Without changing a single word, write out every entry.

Stored entries
- Opening Delimiter -

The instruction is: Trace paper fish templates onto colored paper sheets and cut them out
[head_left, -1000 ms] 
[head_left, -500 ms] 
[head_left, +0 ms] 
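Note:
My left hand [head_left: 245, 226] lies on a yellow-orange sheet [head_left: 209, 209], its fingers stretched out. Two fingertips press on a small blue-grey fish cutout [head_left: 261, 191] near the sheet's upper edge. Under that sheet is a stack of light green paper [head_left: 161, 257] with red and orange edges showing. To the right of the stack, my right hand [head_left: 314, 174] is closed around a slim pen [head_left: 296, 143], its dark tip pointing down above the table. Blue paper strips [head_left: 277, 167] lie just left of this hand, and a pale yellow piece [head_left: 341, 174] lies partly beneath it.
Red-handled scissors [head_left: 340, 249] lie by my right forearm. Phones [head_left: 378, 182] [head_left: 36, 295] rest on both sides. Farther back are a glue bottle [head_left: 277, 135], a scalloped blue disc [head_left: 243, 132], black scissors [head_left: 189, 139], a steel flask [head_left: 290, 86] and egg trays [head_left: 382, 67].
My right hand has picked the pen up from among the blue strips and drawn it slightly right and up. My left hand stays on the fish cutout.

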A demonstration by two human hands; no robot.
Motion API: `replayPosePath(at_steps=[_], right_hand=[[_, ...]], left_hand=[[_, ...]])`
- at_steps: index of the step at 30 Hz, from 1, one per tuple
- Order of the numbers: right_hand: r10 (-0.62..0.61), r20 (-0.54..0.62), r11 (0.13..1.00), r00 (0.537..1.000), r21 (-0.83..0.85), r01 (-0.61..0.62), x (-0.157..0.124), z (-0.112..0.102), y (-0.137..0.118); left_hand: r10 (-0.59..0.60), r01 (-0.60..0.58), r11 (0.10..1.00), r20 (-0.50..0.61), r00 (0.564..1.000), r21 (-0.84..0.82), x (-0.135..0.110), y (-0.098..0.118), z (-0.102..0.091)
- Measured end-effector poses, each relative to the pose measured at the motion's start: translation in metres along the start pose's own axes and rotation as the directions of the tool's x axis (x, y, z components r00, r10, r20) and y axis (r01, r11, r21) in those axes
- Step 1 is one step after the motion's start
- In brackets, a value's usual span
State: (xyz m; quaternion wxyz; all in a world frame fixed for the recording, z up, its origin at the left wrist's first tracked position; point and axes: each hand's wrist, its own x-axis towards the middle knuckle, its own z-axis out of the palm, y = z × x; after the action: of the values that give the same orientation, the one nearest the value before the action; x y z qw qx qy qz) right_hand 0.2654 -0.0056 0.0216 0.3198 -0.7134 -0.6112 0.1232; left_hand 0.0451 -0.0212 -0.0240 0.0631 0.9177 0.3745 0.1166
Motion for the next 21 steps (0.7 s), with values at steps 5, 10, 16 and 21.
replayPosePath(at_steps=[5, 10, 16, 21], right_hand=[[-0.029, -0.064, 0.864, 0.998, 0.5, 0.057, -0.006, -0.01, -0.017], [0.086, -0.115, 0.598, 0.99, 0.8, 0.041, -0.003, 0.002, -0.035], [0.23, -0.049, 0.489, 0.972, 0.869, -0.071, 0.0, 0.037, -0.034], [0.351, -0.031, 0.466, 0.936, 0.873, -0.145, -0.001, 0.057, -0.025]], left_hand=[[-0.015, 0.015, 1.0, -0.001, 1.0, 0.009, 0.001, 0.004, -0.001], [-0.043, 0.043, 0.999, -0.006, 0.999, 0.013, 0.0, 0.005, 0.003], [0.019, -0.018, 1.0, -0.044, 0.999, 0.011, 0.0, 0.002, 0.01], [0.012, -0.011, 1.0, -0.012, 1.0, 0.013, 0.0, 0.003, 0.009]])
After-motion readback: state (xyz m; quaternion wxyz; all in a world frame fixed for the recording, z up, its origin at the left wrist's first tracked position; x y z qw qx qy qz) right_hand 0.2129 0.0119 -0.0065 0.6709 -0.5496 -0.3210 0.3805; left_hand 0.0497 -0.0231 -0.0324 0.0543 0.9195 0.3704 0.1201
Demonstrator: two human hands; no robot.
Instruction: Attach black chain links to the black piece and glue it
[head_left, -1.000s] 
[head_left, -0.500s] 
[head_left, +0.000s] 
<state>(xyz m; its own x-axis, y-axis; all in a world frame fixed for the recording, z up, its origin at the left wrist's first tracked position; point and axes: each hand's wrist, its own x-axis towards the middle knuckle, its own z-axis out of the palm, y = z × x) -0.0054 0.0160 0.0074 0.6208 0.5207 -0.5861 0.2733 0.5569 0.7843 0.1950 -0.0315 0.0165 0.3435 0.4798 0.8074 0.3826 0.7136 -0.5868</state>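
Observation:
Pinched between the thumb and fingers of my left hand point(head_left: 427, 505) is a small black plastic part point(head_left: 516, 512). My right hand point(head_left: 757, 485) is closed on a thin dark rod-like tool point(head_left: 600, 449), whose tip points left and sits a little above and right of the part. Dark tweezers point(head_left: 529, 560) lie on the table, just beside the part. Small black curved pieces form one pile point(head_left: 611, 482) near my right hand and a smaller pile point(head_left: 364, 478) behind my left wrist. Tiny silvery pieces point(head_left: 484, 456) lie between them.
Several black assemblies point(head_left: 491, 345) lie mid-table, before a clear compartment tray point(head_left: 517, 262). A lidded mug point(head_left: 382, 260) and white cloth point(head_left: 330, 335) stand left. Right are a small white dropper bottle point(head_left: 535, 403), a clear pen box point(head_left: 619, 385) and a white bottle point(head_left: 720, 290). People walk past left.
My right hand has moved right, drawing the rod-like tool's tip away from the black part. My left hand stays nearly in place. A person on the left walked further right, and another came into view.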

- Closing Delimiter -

REPLY |
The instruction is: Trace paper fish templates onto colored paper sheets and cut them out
[head_left, -1000 ms] 
[head_left, -500 ms] 
[head_left, +0 ms] 
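Note:
My left hand [head_left: 245, 226] lies on a yellow-orange sheet [head_left: 209, 209], its fingers stretched out. Two fingertips press on a small blue-grey fish cutout [head_left: 261, 191] near the sheet's upper edge. Under that sheet is a stack of light green paper [head_left: 161, 257] with red and orange edges showing. To the right of the stack, my right hand [head_left: 314, 174] is closed around a slim pen [head_left: 296, 143], its dark tip pointing down above the table. Blue paper strips [head_left: 277, 167] lie just left of this hand, and a pale yellow piece [head_left: 341, 174] lies partly beneath it.
Red-handled scissors [head_left: 340, 249] lie by my right forearm. Phones [head_left: 378, 182] [head_left: 36, 295] rest on both sides. Farther back are a glue bottle [head_left: 277, 135], a scalloped blue disc [head_left: 243, 132], black scissors [head_left: 189, 139], a steel flask [head_left: 290, 86] and egg trays [head_left: 382, 67].
My right hand has picked the pen up from among the blue strips and drawn it slightly right and up. My left hand stays on the fish cutout.
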
A demonstration by two human hands; no robot.
Motion API: `replayPosePath(at_steps=[_], right_hand=[[_, ...]], left_hand=[[_, ...]])`
- at_steps: index of the step at 30 Hz, from 1, one per tuple
- Order of the numbers: right_hand: r10 (-0.62..0.61), r20 (-0.54..0.62), r11 (0.13..1.00), r00 (0.537..1.000), r21 (-0.83..0.85), r01 (-0.61..0.62), x (-0.157..0.124), z (-0.112..0.102), y (-0.137..0.118); left_hand: r10 (-0.59..0.60), r01 (-0.60..0.58), r11 (0.10..1.00), r20 (-0.50..0.61), r00 (0.564..1.000), r21 (-0.84..0.82), x (-0.135..0.110), y (-0.098..0.118), z (-0.102..0.091)
- Measured end-effector poses, each relative to the pose measured at the motion's start: translation in metres along the start pose's own axes and rotation as the directions of the tool's x axis (x, y, z components r00, r10, r20) and y axis (r01, r11, r21) in those axes
- Step 1 is one step after the motion's start
- In brackets, a value's usual span
State: (xyz m; quaternion wxyz; all in a world frame fixed for the recording, z up, its origin at the left wrist's first tracked position; point and axes: each hand's wrist, its own x-axis towards the middle knuckle, its own z-axis out of the palm, y = z × x; after the action: of the values that give the same orientation, the one nearest the value before the action; x y z qw qx qy qz) right_hand 0.2654 -0.0056 0.0216 0.3198 -0.7134 -0.6112 0.1232; left_hand 0.0451 -0.0212 -0.0240 0.0631 0.9177 0.3745 0.1166
Motion for the next 21 steps (0.7 s), with values at steps 5, 10, 16 and 21.
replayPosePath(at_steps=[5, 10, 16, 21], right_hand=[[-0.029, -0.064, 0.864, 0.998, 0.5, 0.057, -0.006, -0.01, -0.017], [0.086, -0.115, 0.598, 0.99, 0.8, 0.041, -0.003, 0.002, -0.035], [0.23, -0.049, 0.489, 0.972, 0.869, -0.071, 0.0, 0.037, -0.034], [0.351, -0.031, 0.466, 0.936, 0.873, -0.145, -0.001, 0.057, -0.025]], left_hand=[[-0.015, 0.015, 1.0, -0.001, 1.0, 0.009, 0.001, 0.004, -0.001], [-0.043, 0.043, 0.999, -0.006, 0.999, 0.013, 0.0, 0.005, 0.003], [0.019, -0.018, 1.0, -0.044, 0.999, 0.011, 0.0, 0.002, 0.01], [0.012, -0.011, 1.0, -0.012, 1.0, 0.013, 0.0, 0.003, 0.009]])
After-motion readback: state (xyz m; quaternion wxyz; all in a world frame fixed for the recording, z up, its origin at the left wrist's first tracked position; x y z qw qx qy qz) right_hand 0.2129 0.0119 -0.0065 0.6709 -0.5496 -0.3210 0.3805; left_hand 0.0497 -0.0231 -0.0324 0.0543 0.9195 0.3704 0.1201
Demonstrator: two human hands; no robot.
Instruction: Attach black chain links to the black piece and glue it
[head_left, -1.000s] 
[head_left, -0.500s] 
[head_left, +0.000s] 
<state>(xyz m; its own x-axis, y-axis; all in a world frame fixed for the recording, z up, its origin at the left wrist's first tracked position; point and axes: each hand's wrist, its own x-axis towards the middle knuckle, its own z-axis out of the palm, y = z × x) -0.0054 0.0160 0.0074 0.6208 0.5207 -0.5861 0.2733 0.5569 0.7843 0.1950 -0.0315 0.0165 0.3435 0.4798 0.8074 0.3826 0.7136 -0.5868</state>
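Observation:
Pinched between the thumb and fingers of my left hand point(head_left: 427, 505) is a small black plastic part point(head_left: 516, 512). My right hand point(head_left: 757, 485) is closed on a thin dark rod-like tool point(head_left: 600, 449), whose tip points left and sits a little above and right of the part. Dark tweezers point(head_left: 529, 560) lie on the table, just beside the part. Small black curved pieces form one pile point(head_left: 611, 482) near my right hand and a smaller pile point(head_left: 364, 478) behind my left wrist. Tiny silvery pieces point(head_left: 484, 456) lie between them.
Several black assemblies point(head_left: 491, 345) lie mid-table, before a clear compartment tray point(head_left: 517, 262). A lidded mug point(head_left: 382, 260) and white cloth point(head_left: 330, 335) stand left. Right are a small white dropper bottle point(head_left: 535, 403), a clear pen box point(head_left: 619, 385) and a white bottle point(head_left: 720, 290). People walk past left.
My right hand has moved right, drawing the rod-like tool's tip away from the black part. My left hand stays nearly in place. A person on the left walked further right, and another came into view.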

For this exercise, nothing more is required.